Contudo, chama, ainda, mais atenção o fato de que entre as edições da Lei nº 8.625/93 (LOMIN) e da LC nº 75/93, com a Resolução nº 13/2006, decorreram 13 (treze) anos! O que houve nesse interregno? O MP, como fiscal da lei, naquele período não PODIA investigar? Só PÔDE após 2006, com a criação do CNMP, em 2005? Sinceramente…
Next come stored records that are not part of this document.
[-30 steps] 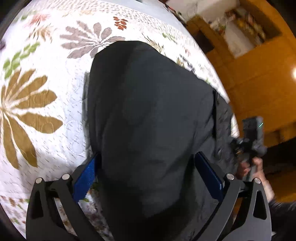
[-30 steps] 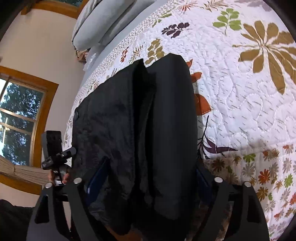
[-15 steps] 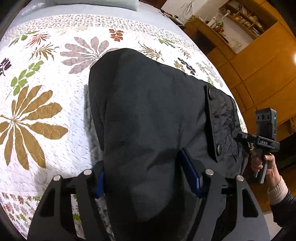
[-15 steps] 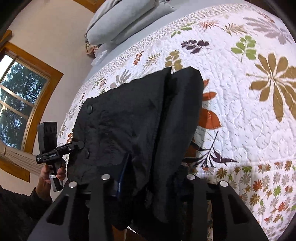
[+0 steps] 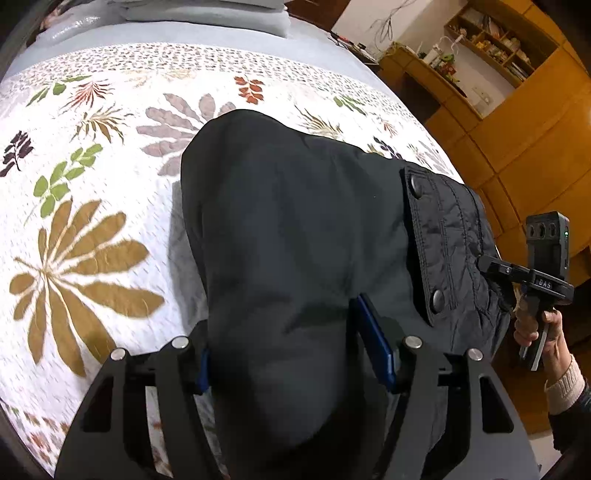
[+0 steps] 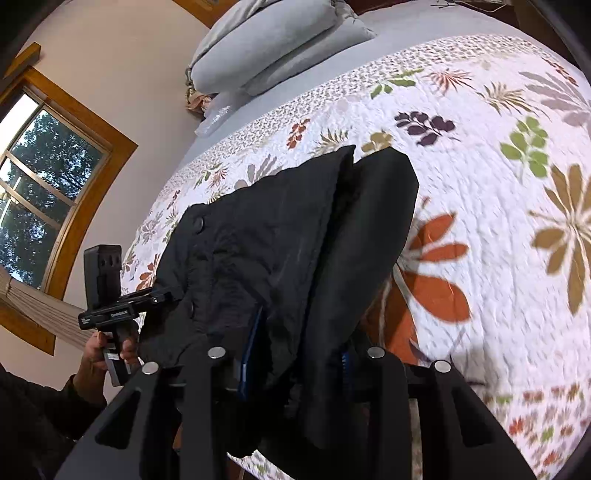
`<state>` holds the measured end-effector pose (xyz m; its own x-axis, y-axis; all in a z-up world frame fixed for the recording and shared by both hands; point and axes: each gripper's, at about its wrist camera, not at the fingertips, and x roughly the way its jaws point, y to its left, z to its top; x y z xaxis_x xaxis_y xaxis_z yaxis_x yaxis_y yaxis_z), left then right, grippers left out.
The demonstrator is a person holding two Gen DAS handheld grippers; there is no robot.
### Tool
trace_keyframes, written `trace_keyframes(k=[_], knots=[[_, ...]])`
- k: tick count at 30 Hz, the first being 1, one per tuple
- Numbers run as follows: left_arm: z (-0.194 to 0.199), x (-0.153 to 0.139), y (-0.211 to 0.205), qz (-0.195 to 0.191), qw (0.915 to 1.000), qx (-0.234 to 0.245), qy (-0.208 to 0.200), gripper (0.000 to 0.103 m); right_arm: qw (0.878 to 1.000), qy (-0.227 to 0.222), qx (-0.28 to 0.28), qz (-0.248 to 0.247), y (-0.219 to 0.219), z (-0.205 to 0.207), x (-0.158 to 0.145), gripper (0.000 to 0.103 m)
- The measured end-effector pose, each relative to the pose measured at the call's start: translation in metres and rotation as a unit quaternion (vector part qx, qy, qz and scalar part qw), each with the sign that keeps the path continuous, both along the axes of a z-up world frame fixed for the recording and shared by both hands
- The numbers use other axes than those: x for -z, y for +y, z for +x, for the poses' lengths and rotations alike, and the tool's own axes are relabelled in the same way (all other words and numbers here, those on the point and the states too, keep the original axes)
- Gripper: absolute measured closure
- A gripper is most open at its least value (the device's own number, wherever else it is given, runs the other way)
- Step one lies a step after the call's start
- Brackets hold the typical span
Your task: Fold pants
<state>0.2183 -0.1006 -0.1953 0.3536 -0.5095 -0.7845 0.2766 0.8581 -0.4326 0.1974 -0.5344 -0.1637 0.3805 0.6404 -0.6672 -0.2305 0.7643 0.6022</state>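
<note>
Left wrist view: the left claw is clamped on a thick fold of the black pants; its blue pads have just been closing and now press the cloth on both sides. The pants stretch away from the claw over the floral quilt of the bed. To the claw's right lies the quilted waistband flap with two snaps. Beyond it the right claw bites the waistband edge, gripped by a hand in a ribbed cuff. Its black body bears white letters that seem to read "DAS". Shelves stand far off to the right.

Right wrist view: the right claw has likewise just been closing and is clamped on a bunched layer of the pants, which run ahead of it across the quilt. To its left the left claw holds the cloth's far side; the small white label on it is too blurred to read. Pillows lie far ahead, a window at left.
</note>
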Motion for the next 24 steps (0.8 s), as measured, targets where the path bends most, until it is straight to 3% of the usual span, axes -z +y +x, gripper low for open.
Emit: trace_keyframes(k=[17, 22, 24], knots=[[0.098, -0.006, 0.052, 0.013, 0.9989, -0.045, 0.002, 0.039, 1.000, -0.019, -0.007, 0.022, 0.046, 0.090, 0.004, 0.067], [0.105, -0.005, 0.060, 0.010, 0.9991, -0.042, 0.007, 0.038, 1.000, -0.006, -0.006, 0.025, 0.045, 0.091, 0.010, 0.067], [0.100, -0.005, 0.063, 0.009, 0.9991, -0.042, 0.005, 0.038, 1.000, 0.006, -0.003, 0.027, 0.044, 0.090, 0.012, 0.061]])
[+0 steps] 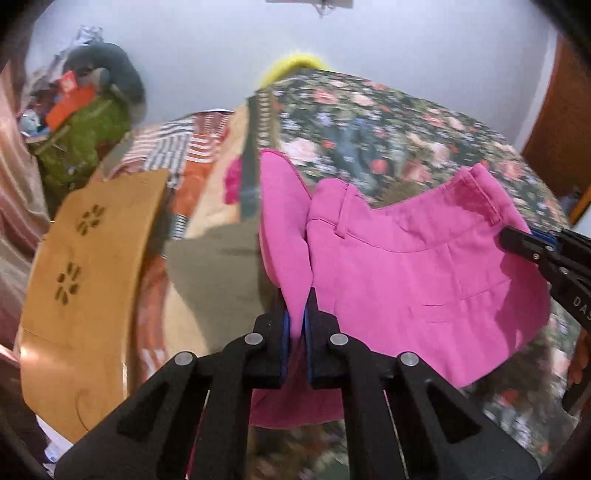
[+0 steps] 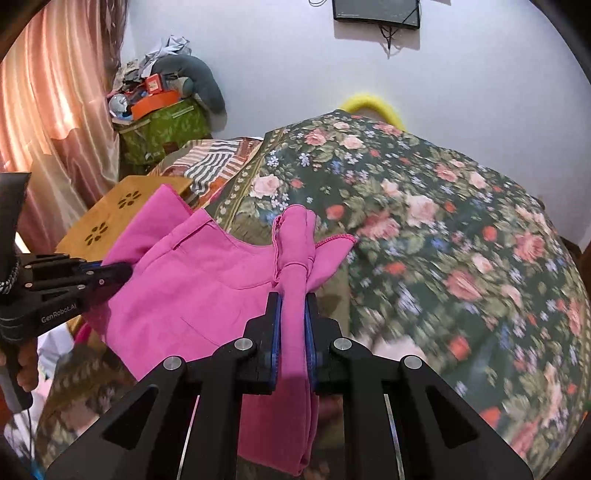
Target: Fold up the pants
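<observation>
Item: pink pants (image 1: 413, 266), lifted above the floral bedspread (image 2: 443, 221), waistband stretched between our grippers. Left gripper (image 1: 297, 325) pinches one bunched edge; right gripper (image 2: 293, 314) pinches the other. Right view alone shows a wall-mounted dark panel (image 2: 376, 14). Fabric plain, seams and pocket stitching visible.

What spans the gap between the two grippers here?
Only the pink pants: the left gripper and the right gripper each clamp an end, with the waistband stretched between, seen in both wrist views.
</observation>
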Tool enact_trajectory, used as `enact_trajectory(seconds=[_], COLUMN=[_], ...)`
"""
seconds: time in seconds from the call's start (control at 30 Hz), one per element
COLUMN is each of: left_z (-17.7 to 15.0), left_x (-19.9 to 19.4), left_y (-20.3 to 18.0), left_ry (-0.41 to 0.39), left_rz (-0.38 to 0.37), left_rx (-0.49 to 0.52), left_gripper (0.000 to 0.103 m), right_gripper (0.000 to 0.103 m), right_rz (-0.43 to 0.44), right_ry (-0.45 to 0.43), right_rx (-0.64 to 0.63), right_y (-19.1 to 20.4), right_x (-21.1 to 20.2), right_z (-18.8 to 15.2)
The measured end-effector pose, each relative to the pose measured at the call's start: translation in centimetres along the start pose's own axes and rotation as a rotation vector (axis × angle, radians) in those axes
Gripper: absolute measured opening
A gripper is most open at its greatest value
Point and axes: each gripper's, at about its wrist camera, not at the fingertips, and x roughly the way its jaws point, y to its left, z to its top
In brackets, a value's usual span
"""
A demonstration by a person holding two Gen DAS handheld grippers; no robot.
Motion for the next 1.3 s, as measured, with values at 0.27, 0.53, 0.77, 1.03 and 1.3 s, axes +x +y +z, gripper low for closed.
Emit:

Chamam, falsamente, a PEC-37 de “PEC da Impunidade”, assim expressa o próprio site do CNMP, tentando incutir na população que, se tal proposta for aprovada pelo Congresso Nacional, impedindo o MP de proceder a investigação criminal, imperarão a impunidade no Brasil, mormente a corrupção, a improbidade administrativa, o crime organizado, o tráfico de drogas e tantos outros crimes midiáticos, logicamente. Então, deduz-se que, vindo a ser aprovada, o MP não irá cumprir com suas atribuições constitucionais e infraconstitucionais ao tomar conhecimento de delitos dessa natureza, especialmente às de requisitar a instauração de inquérito policial e de diligencias investigatórias, bem como a tudo acompanhar? Deixará de exercer também o controle externo da atividade policial? Ficará silente, omisso? É óbvio que não! Mas, por corporativismo, política e no intuito de se valer da manipulação, é passado à sociedade a sensação de que sim!
Ora, o MP é parte no processo penal! Tem interesse direto! Como admitir que uma das partes possa presidir investigações criminais que ensejarão a Denúncia? “É uma afronta aos direitos e garantias fundamentais do homem, clara violação ao Princípio da Paridade das Armas”. Vide “O Ministério Público e o Poder de Investigar”, de Antonio de Holanda Cavalcante Neto (ambitojuridico.com.br). Portanto, o MP ao “reeditar” o Código de Processo Penal a seu modo, provocou a exigência da PEC 37.
Por ironia, devido ao “Procedimento Investigatório Criminal” – PIC foi necessária a aludida “Proposta de Emenda à Constituição” – PEC!
Por isso, a Proposta de Emenda à Constituição (PEC) nº 37 pretende deixar ainda mais clara a ilegitimidade do MP em se investir na condição de polícia judiciária, salvo em situações excepcionais, conforme sufragado pelo ex-Ministro do STF Cezar Peluso, Relator do RE 593927, em sessão realizada em 21/06/2012, na qual sentencia: “o MP apenas pode realizar investigações criminais quando a investigação tiver por objeto fatos teoricamente criminosos praticados por membros ou servidores do próprio MP, por autoridades ou agentes policiais e, ainda, por terceiros, quando a autoridade policial, notificada sobre o caso, não tiver instaurado o devido inquérito policial”. Destarte, o MP não pode ter papel concorrente com a polícia judiciária!
Portanto, em 21.05.2013, simplesmente a Ordem dos Advogados do Brasil-OAB posicionou-se ao lado da LEI quando, por ampla maioria do seu Pleno do Conselho Federal, manteve o entendimento de que o MP não tem competência para conduzir investigação criminal e, por conseguinte, favorável à aprovação da PEC 37, verdadeiramente a PEC da LEGALIDADE!
Concluindo, convivi com o regime de exceção implantado no Brasil de 1964 a 1985. Hoje experimento a democracia. Posso afirmar que a democracia é o melhor dos regimes!